Repeat the first line of the listing and each line after it, exactly, through the line containing "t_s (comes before".

--- PROVIDED RECORDS ---
+++++
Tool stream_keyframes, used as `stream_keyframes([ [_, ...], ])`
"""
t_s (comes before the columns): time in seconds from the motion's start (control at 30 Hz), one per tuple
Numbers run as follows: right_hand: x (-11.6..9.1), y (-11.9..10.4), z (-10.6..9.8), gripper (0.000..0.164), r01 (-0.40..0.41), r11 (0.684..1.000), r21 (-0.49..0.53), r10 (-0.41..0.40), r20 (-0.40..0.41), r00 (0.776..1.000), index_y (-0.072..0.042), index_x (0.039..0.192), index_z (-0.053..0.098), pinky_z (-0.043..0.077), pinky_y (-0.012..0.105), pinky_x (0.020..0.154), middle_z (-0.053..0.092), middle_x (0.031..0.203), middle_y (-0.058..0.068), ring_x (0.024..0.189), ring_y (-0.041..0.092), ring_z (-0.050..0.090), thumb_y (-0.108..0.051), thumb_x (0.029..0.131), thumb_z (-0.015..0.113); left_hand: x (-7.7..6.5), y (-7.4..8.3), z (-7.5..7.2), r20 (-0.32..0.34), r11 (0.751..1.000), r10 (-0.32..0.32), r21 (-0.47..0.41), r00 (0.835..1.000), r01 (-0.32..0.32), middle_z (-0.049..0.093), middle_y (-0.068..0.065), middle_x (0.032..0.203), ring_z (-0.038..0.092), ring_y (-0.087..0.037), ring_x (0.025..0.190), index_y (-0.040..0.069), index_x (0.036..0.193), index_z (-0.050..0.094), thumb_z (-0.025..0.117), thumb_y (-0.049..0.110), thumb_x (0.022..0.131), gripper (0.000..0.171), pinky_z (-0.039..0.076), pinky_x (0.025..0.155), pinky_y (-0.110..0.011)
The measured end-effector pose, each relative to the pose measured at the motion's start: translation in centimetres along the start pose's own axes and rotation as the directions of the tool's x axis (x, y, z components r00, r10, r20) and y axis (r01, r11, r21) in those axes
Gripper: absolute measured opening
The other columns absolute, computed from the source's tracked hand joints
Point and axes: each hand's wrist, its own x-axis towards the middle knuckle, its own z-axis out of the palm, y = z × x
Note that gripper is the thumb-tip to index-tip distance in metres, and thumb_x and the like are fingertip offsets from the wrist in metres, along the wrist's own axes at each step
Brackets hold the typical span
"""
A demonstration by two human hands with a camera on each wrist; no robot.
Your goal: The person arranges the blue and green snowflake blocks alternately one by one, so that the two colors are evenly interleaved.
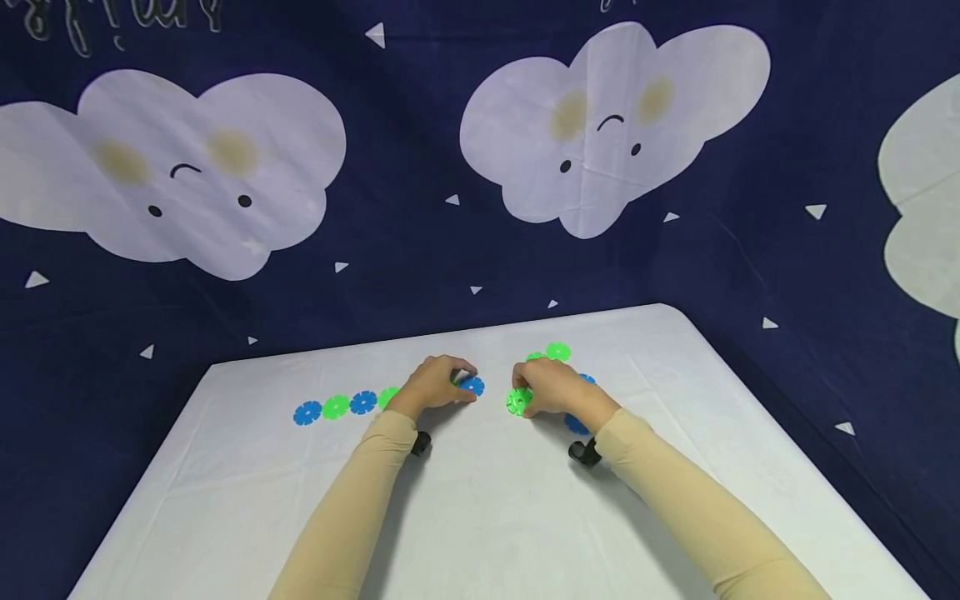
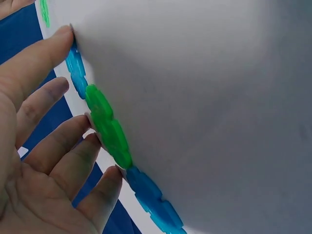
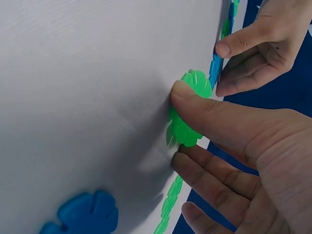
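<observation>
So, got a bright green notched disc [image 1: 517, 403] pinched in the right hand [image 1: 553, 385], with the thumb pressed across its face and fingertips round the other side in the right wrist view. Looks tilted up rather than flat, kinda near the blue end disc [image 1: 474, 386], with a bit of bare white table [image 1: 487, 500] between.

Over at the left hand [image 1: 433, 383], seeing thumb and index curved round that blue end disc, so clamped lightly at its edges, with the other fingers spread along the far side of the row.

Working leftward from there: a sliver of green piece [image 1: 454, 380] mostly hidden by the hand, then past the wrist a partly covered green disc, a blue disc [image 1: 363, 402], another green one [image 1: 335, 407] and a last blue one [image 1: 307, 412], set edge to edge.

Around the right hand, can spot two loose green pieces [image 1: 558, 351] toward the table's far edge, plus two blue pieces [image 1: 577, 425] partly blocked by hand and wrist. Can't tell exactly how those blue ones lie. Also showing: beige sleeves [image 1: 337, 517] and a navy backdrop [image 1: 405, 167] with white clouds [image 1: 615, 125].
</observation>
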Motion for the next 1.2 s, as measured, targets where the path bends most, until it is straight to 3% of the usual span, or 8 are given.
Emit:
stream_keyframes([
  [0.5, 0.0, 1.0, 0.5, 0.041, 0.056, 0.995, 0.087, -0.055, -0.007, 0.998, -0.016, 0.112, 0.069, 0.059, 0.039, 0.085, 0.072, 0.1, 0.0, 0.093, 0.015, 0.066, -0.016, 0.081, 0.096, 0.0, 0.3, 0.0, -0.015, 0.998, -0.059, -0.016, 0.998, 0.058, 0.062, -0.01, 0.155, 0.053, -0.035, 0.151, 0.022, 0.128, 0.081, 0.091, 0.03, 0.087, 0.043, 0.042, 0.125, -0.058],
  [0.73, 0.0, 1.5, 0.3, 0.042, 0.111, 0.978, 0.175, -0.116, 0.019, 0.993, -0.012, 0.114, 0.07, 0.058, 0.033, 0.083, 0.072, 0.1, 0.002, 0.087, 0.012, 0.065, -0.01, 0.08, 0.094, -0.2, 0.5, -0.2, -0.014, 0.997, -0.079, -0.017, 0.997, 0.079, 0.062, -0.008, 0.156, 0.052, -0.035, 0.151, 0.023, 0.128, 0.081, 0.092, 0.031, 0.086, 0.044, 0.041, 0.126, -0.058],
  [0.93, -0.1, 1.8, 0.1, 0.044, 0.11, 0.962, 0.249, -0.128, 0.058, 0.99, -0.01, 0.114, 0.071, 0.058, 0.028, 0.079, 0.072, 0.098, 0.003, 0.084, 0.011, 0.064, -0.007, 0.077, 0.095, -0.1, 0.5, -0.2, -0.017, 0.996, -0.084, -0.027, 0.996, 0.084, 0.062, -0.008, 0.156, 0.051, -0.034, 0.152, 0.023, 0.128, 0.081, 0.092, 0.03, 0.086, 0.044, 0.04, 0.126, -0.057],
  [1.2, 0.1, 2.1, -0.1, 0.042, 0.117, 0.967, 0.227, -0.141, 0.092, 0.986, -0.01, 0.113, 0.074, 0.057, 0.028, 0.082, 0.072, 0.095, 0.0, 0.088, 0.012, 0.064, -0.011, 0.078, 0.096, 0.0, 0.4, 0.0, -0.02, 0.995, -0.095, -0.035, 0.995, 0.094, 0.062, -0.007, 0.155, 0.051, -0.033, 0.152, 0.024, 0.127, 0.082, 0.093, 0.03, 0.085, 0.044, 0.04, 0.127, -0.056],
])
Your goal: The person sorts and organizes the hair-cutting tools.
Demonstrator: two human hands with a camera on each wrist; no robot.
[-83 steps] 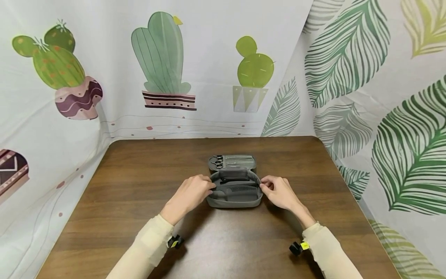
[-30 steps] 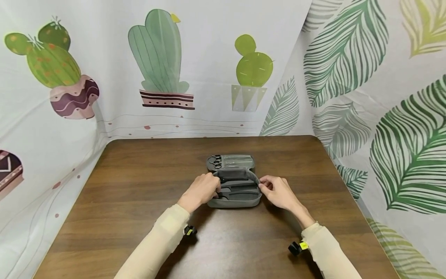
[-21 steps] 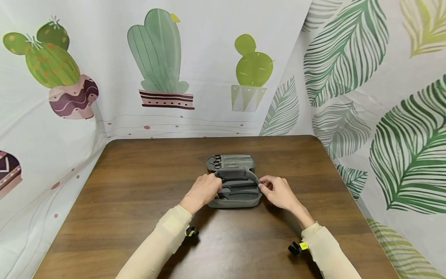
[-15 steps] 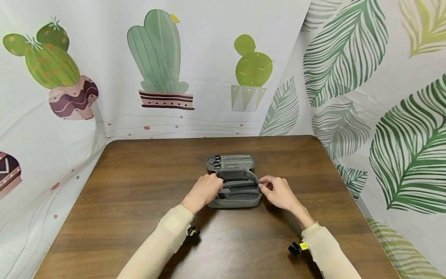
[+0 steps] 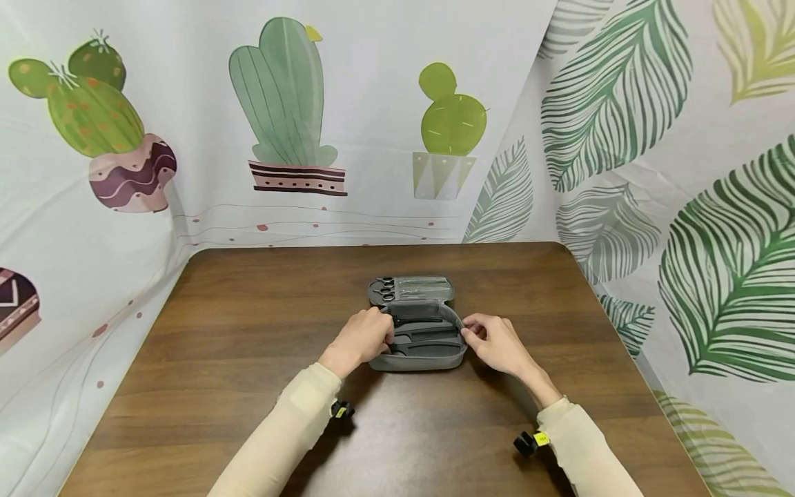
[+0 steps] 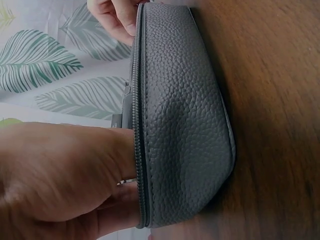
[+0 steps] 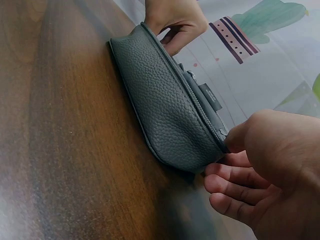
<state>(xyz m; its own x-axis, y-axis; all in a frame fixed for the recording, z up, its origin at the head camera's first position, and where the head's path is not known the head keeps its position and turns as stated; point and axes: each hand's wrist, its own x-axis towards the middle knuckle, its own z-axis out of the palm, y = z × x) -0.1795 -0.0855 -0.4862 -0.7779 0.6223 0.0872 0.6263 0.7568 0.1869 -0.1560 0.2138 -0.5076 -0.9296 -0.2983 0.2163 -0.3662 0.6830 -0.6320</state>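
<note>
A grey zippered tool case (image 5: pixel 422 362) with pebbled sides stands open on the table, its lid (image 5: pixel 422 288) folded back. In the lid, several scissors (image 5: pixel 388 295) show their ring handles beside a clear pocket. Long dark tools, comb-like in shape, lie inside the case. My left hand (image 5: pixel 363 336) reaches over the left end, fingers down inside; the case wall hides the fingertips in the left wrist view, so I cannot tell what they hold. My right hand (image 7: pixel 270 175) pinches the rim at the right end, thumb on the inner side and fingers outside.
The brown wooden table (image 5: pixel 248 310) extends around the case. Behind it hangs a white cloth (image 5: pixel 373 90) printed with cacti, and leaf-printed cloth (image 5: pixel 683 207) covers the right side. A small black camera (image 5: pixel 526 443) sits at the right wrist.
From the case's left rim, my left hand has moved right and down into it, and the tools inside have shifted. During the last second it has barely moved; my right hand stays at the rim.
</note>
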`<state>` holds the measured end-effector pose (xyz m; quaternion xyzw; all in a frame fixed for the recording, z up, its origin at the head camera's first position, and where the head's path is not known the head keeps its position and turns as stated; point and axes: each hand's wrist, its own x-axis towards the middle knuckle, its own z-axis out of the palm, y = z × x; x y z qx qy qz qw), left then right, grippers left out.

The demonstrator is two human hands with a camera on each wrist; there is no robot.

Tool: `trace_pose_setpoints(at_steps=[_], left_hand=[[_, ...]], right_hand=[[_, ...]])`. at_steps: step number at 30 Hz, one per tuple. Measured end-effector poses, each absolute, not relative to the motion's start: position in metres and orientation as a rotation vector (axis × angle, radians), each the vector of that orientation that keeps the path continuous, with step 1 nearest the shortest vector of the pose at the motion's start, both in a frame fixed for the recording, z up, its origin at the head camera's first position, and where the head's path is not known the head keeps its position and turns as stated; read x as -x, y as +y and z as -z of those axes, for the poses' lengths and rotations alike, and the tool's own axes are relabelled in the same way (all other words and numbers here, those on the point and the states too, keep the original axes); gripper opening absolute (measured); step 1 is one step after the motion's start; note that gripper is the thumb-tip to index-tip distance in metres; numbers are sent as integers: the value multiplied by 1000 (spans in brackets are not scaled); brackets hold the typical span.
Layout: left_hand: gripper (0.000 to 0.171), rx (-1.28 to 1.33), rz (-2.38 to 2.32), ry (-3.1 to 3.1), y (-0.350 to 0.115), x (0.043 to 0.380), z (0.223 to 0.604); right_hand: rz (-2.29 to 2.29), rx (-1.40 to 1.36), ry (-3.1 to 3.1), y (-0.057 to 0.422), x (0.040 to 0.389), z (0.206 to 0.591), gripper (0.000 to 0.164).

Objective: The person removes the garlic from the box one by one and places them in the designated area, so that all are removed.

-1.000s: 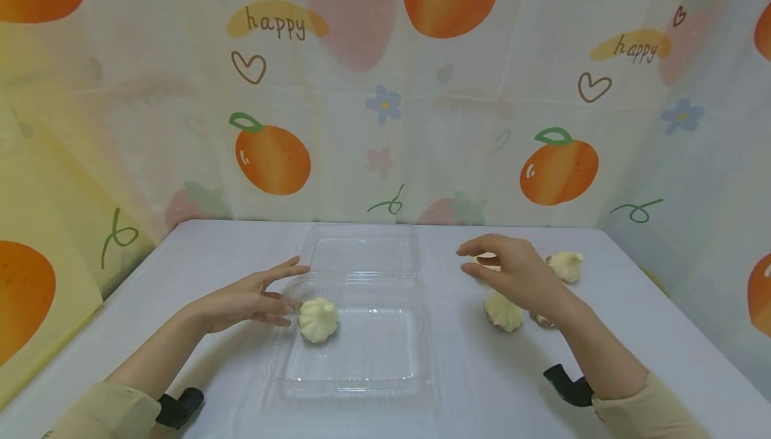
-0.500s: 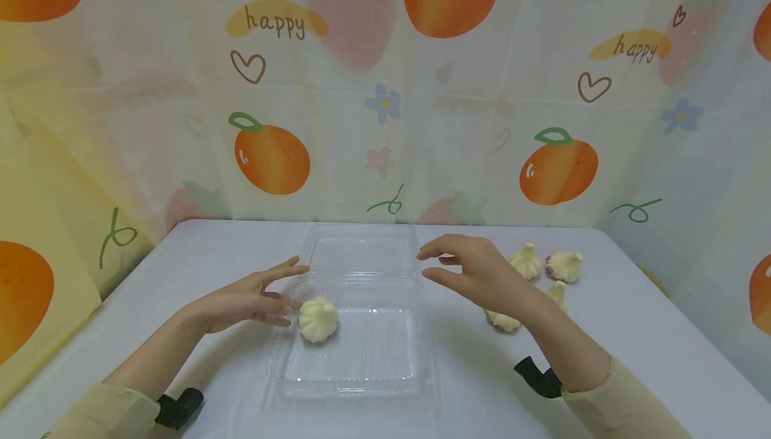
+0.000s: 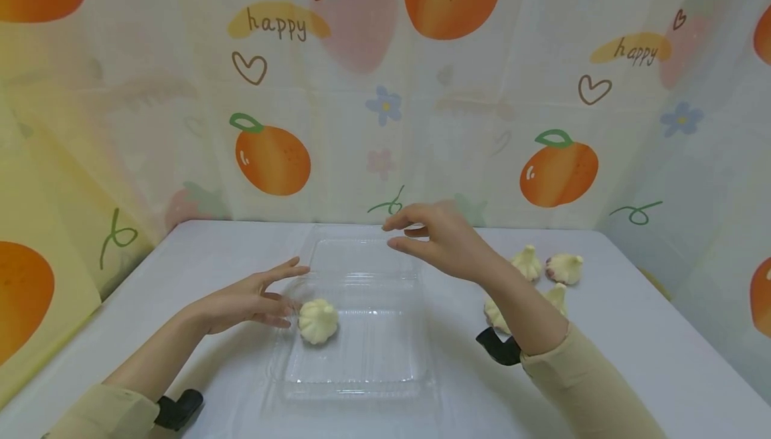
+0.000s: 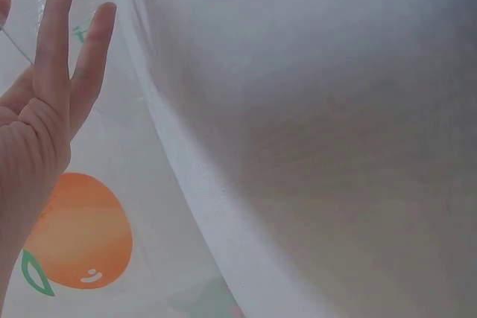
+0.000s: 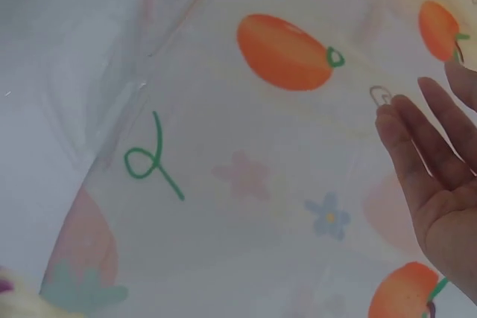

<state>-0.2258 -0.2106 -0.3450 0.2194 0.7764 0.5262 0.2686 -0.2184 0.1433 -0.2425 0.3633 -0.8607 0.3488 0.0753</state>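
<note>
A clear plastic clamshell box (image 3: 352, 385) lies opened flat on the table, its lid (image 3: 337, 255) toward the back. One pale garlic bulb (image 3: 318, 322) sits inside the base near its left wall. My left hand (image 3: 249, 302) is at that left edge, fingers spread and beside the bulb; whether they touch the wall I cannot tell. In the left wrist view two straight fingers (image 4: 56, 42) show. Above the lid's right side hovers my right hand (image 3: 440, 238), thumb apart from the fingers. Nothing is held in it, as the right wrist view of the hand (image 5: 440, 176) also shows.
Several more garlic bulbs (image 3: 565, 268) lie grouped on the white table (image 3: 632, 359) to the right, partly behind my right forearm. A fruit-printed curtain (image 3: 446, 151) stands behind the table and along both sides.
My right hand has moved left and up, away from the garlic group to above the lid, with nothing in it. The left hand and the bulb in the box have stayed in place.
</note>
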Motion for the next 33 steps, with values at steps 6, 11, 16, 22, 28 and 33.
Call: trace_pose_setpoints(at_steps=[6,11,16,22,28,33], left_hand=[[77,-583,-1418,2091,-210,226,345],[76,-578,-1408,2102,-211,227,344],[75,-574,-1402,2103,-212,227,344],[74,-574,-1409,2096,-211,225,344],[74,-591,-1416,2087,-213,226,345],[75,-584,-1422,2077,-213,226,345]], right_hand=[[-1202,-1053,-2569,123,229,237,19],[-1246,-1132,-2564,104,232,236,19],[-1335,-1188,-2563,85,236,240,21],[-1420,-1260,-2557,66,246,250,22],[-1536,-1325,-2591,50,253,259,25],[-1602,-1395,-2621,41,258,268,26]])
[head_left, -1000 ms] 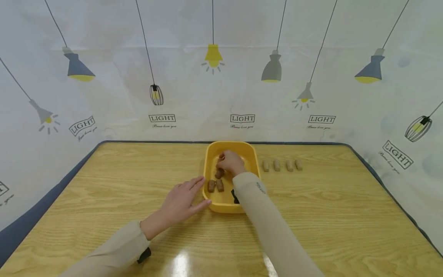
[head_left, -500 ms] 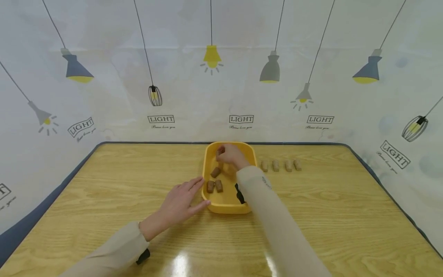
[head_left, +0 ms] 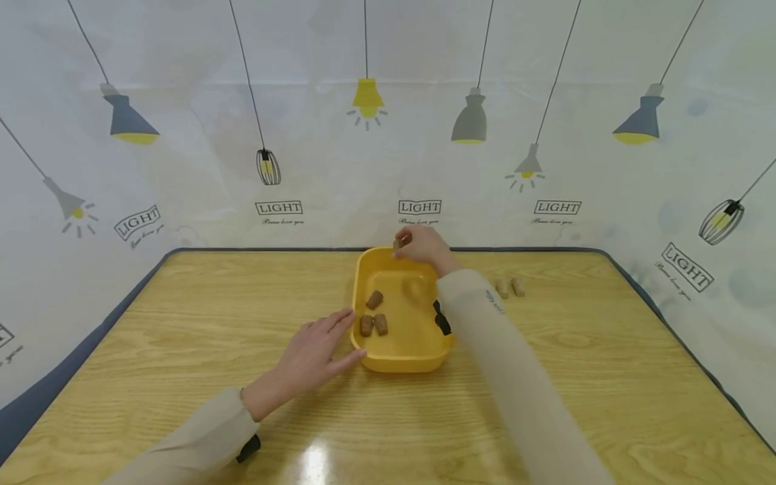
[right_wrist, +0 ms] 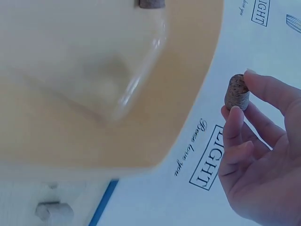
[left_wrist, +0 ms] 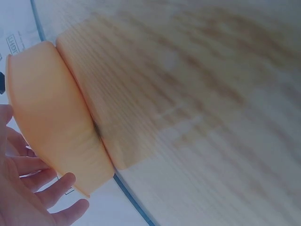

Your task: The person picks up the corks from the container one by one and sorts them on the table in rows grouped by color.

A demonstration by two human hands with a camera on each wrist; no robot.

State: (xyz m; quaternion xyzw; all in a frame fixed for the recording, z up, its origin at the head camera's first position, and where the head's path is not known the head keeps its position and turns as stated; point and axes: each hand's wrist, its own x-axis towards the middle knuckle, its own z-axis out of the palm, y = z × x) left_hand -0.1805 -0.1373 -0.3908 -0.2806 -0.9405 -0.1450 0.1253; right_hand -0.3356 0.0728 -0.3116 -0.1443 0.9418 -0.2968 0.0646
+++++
--- REPLY TO THE EXERCISE ---
Tool stream_keyframes, used as `stream_keyframes([ [_, ...], ])`
"""
t_s (comes before the columns): time in seconds from the motion's start (control at 30 Hz), one per tuple

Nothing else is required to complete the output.